Onion peel extracts ameliorate hyperglycemia and insulin resistance in high fat diet/streptozotocin-induced diabetic ratsAuthor(s): Jung Ji Young | Lim Yeni | Moon Min Sun | Kim Ji Yeon | Kwon Oran
Journal: Nutrition & Metabolism ISSN 1743-7075
Volume: 8; Issue: 1; Start page: 18; Date: 2011;
Keywords: Onion Peel Extract | Quercetin | Type 2 Diabetes | Streptozotocin | Antioxidant
Abstract Background Quercetin derivatives in onions have been regarded as the most important flavonoids to improve diabetic status in cells and animal models. The present study was aimed to examine the hypoglycemic and insulin-sensitizing capacity of onion peel extract (OPE) containing high quercetin in high fat diet/streptozotocin-induced diabetic rats and to elucidate the mechanism of its insulin-sensitizing effect. Methods Male Sprague-Dawley rats were fed the AIN-93G diet modified to contain 41.2% fat and intraperitoneally injected with a single dose of streptozotocin (40 mg/kg body weight). One week after injection, the rats with fasting blood glucose levels above 126 mg/dL were randomly divided into 4 groups to treat with high fat diet containing 0 (diabetic control), 0.5, or 1% of OPE or 0.1% quercetin (quercetin equivalent to 1% of OPE) for 8 weeks.
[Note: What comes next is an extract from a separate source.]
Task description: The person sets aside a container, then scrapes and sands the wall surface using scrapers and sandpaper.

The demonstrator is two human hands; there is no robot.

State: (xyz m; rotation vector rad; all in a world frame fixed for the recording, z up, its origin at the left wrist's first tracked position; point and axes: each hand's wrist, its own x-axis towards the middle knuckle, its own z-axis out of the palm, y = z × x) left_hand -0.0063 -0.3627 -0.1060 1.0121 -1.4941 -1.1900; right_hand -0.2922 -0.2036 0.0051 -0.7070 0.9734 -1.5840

To investigate the mechanism for the effects of OPE, we examined biochemical parameters (insulin sensitivity and oxidative stresses) and protein and gene expressions (pro-inflammatory cytokines and receptors). Results Compared to the diabetic control, hypoglycemic and insulin-sensitizing capability of 1% OPE were demonstrated by significant improvement of glucose tolerance as expressed in incremental area under the curve (P = 0.0148). The insulin-sensitizing effect of OPE was further supported by increased glycogen levels in liver and skeletal muscle (P < 0.0001 and P = 0.0089, respectively). Quantitative RT-PCR analysis showed increased expression of insulin receptor (P = 0.0408) and GLUT4 (P = 0.0346) in muscle tissues. The oxidative stress, as assessed by superoxide dismutase activity and malondialdehyde formation, plasma free fatty acids, and hepatic protein expressions of IL-6 were significantly reduced by 1% OPE administration (P = 0.0393, 0.0237, 0.0148 and 0.0025, respectively). Conclusion OPE might improve glucose response and insulin resistance associated with type 2 diabetes by alleviating metabolic dysregulation of free fatty acids, suppressing oxidative stress, up-regulating glucose uptake at peripheral tissues, and/or down-regulating inflammatory gene expression in liver. Moreover, in most cases, OPE showed greater potency than pure quercetin equivalent. These findings provide a basis for the use of onion peel to improve insulin insensitivity in type 2 diabetes.